Comments on aggregation in SPARQL 1.1 from Graham Klyne on 2010-09-28 (public-rdf-dawg-comments@w3.org from September 2010)

From: Graham Klyne <graham.klyne@zoo.ox.ac.uk>
Date: Tue, 28 Sep 2010 14:41:05 +0100
To: public-rdf-dawg-comments@w3.org
Message-ID: <4CA1F071.2090107@zoo.ox.ac.uk>

With reference to: http://www.w3.org/TR/2010/WD-sparql11-query-20100601/


1. Editorial

I'm finding the section on aggregates is quite hard to follow.

More examples, especially for GROUP_CONCAT, might make it easier
to understand the link between the algebra and its practical consequences
in SPARQL queries.

Also, I can't find any indication of the interaction between GROUP BY and ORDER
BY, where the ORDER BY specifies a variable not named in the GROUP BY: is this
allowed? If so, what effect does it have (e.g. on GROUP_CONCAT)?


2. A Nice-to-have feature

For my particular application, something I'd *really* like to see is a form of
aggregation that can be used to create new graph nodes in CONSTRUCT queries for 
combinations of aggregated variable bindings.

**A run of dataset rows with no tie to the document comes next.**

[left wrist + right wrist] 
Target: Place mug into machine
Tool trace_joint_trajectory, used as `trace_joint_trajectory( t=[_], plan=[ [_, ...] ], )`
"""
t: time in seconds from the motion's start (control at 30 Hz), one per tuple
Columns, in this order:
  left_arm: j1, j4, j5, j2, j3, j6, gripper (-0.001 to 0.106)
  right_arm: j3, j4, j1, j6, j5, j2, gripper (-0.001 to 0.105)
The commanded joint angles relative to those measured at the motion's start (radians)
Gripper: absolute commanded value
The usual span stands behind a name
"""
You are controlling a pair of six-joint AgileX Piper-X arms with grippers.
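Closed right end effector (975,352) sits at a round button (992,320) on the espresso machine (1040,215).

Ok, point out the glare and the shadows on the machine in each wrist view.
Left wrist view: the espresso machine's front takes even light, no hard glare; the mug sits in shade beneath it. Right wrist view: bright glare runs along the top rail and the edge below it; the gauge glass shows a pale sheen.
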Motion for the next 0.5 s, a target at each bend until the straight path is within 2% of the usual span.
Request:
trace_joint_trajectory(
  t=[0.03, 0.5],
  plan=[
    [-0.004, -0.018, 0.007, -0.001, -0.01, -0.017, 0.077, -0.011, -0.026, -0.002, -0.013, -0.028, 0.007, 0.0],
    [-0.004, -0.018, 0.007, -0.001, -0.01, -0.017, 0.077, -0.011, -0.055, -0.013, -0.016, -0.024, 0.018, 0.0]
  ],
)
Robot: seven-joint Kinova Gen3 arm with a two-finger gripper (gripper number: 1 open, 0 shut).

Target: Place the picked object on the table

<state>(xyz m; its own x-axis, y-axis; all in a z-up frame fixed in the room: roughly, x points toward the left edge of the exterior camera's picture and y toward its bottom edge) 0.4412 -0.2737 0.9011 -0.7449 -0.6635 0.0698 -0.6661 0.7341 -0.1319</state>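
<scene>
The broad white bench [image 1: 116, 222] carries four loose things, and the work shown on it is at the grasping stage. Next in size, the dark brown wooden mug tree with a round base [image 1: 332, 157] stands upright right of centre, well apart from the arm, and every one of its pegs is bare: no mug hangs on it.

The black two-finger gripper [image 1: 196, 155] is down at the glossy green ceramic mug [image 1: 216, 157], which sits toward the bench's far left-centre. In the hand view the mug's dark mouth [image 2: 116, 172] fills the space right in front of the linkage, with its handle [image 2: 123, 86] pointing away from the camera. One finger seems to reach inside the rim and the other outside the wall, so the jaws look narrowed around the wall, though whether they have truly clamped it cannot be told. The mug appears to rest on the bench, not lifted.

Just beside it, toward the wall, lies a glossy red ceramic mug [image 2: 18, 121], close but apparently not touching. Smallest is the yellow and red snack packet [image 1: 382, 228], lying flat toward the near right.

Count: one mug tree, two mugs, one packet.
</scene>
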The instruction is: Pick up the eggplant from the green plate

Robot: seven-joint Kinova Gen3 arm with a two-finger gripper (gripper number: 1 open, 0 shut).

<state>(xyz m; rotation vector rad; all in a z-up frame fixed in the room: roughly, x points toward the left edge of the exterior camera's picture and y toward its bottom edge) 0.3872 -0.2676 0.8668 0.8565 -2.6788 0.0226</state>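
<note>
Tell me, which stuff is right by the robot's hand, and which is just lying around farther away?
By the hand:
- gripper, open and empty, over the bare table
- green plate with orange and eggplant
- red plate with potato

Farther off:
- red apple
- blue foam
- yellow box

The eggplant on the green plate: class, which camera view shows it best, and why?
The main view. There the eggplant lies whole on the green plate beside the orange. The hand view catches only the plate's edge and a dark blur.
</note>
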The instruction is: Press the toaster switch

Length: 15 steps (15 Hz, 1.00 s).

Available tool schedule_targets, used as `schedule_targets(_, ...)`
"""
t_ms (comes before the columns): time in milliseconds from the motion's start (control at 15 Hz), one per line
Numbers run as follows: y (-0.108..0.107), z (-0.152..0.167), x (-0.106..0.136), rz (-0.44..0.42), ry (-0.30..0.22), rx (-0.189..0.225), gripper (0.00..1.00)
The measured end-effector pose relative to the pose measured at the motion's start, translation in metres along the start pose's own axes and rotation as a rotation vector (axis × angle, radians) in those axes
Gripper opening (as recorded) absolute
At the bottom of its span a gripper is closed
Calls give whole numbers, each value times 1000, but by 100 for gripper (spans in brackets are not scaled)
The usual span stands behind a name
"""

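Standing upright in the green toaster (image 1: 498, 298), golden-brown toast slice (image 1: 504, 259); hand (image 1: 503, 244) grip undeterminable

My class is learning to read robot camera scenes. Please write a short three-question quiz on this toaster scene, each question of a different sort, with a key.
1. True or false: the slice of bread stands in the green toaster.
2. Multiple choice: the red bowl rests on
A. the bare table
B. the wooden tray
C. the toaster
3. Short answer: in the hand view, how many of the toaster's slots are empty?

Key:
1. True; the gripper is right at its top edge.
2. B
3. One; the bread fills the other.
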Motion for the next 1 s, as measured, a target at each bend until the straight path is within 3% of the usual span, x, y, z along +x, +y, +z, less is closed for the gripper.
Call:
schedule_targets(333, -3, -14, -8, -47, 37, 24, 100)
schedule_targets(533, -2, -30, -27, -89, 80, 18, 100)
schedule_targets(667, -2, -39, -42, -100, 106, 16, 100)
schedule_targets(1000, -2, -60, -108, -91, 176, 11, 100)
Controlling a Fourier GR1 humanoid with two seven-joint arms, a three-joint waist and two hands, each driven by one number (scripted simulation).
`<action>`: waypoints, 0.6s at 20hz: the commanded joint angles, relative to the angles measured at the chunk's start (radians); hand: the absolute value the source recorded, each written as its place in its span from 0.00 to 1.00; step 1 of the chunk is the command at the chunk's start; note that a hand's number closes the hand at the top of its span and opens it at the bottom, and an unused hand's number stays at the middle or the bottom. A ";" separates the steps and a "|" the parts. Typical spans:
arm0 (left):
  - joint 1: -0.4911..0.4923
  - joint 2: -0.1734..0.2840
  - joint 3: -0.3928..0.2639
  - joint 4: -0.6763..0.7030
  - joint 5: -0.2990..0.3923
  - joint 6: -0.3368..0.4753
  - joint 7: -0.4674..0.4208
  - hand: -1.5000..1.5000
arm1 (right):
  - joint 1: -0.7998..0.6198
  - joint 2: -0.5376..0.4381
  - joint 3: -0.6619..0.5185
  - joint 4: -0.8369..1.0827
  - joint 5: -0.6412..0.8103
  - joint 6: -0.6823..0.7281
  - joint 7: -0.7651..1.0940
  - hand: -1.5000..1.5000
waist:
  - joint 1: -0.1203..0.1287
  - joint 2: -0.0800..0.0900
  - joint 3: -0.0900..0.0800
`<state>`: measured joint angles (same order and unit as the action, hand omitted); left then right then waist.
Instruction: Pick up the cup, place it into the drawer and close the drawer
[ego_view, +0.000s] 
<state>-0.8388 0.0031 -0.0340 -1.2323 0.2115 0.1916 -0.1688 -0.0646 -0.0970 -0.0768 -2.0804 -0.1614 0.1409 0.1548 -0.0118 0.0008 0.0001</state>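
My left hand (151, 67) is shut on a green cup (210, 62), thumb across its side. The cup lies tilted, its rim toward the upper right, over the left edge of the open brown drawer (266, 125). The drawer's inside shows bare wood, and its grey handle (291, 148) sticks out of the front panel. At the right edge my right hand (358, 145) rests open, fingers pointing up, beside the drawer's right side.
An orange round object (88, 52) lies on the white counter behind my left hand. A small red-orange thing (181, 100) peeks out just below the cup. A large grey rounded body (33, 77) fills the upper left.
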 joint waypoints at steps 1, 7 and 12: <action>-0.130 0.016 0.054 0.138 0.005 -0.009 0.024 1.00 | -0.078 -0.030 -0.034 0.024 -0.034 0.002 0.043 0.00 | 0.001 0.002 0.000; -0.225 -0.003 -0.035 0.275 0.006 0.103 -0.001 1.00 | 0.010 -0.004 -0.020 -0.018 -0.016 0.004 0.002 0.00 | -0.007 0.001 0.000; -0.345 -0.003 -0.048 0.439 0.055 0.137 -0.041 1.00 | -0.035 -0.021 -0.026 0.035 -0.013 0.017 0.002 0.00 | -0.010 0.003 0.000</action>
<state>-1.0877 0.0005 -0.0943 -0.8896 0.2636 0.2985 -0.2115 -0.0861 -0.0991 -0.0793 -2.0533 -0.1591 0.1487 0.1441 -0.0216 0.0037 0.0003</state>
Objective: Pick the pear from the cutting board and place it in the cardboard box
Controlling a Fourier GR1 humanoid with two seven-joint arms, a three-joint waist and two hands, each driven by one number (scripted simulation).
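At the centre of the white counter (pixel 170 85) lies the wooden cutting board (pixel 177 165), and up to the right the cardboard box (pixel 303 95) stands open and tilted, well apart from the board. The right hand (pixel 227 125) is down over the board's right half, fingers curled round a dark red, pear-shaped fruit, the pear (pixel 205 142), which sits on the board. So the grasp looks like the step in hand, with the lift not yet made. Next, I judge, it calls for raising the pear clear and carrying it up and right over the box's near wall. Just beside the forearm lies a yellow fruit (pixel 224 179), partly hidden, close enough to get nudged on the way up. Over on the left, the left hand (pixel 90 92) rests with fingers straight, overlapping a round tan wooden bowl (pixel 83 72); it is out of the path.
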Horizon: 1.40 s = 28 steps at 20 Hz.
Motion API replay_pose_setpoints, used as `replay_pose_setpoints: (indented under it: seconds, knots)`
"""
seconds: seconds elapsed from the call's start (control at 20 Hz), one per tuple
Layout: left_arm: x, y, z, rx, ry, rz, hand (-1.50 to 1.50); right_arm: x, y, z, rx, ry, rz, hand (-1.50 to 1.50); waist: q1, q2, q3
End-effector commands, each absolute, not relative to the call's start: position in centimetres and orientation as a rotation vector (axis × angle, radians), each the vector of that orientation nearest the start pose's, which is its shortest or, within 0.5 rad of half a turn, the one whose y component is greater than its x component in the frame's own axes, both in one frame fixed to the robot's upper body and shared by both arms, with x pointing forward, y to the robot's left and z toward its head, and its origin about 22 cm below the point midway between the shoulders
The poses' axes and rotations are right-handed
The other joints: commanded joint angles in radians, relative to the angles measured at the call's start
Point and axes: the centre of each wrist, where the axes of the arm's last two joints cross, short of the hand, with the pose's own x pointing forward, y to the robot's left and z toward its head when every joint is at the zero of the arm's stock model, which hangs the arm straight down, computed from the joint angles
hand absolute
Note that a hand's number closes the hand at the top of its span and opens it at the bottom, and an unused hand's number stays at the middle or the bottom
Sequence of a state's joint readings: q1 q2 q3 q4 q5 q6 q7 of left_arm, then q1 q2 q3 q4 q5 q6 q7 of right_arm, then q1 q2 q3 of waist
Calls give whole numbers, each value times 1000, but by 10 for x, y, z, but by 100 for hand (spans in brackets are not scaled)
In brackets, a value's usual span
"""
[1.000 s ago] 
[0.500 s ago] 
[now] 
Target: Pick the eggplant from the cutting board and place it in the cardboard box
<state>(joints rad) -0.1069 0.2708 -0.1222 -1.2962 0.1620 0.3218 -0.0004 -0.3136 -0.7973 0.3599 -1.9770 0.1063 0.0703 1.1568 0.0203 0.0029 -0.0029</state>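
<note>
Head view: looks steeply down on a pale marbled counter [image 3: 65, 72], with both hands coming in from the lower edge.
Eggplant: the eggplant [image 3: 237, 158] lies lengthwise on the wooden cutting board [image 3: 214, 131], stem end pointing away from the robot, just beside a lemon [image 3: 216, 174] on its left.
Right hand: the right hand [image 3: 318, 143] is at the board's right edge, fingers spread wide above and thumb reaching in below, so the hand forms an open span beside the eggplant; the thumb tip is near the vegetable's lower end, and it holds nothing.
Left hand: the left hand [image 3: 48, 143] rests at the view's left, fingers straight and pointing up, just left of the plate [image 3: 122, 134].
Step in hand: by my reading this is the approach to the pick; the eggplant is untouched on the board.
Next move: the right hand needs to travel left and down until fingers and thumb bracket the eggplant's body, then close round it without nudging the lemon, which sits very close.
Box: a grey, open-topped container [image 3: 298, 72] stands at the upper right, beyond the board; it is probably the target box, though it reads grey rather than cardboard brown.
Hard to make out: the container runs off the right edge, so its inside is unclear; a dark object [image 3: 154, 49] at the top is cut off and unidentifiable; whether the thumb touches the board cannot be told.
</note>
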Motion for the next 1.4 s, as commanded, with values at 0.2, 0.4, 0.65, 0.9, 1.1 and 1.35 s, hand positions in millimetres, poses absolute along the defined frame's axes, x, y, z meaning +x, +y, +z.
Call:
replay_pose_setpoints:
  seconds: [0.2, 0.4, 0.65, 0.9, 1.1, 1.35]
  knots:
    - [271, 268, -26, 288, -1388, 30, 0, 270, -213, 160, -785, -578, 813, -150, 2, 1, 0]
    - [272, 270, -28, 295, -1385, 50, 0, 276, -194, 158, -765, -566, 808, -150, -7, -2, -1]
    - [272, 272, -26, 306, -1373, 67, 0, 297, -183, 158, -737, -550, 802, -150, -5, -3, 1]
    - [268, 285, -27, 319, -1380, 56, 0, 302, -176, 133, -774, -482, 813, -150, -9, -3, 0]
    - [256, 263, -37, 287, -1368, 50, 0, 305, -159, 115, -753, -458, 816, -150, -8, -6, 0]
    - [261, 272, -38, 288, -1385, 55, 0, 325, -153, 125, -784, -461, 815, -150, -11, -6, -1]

By way of example, my first thought along these lines was a GROUP_SET
aggregator which, when the corresponding value is used as an object in a
CONSTRUCT query, causes the corresponding property to be repeated in the
resulting graph for each value in the set.  But I can see that might muss up the
algebraic structures of the underlying query framework.

Another thought was GROUP_HASH aggregator which generates a new node id for each
combination of aggregated results, which can subsequently be used in a DESCRIBE
clause creating new graph nodes.  Or even just a function to turn the result of
a string containing a GROUP_CONCAT result into a valid node id.

More information on the motivation for this suggestion can be found at:
http://code.google.com/p/milarq/wiki/OutstandingIssues#Double-counting

#g

Received on Tuesday, 28 September 2010 13:41:47 UTC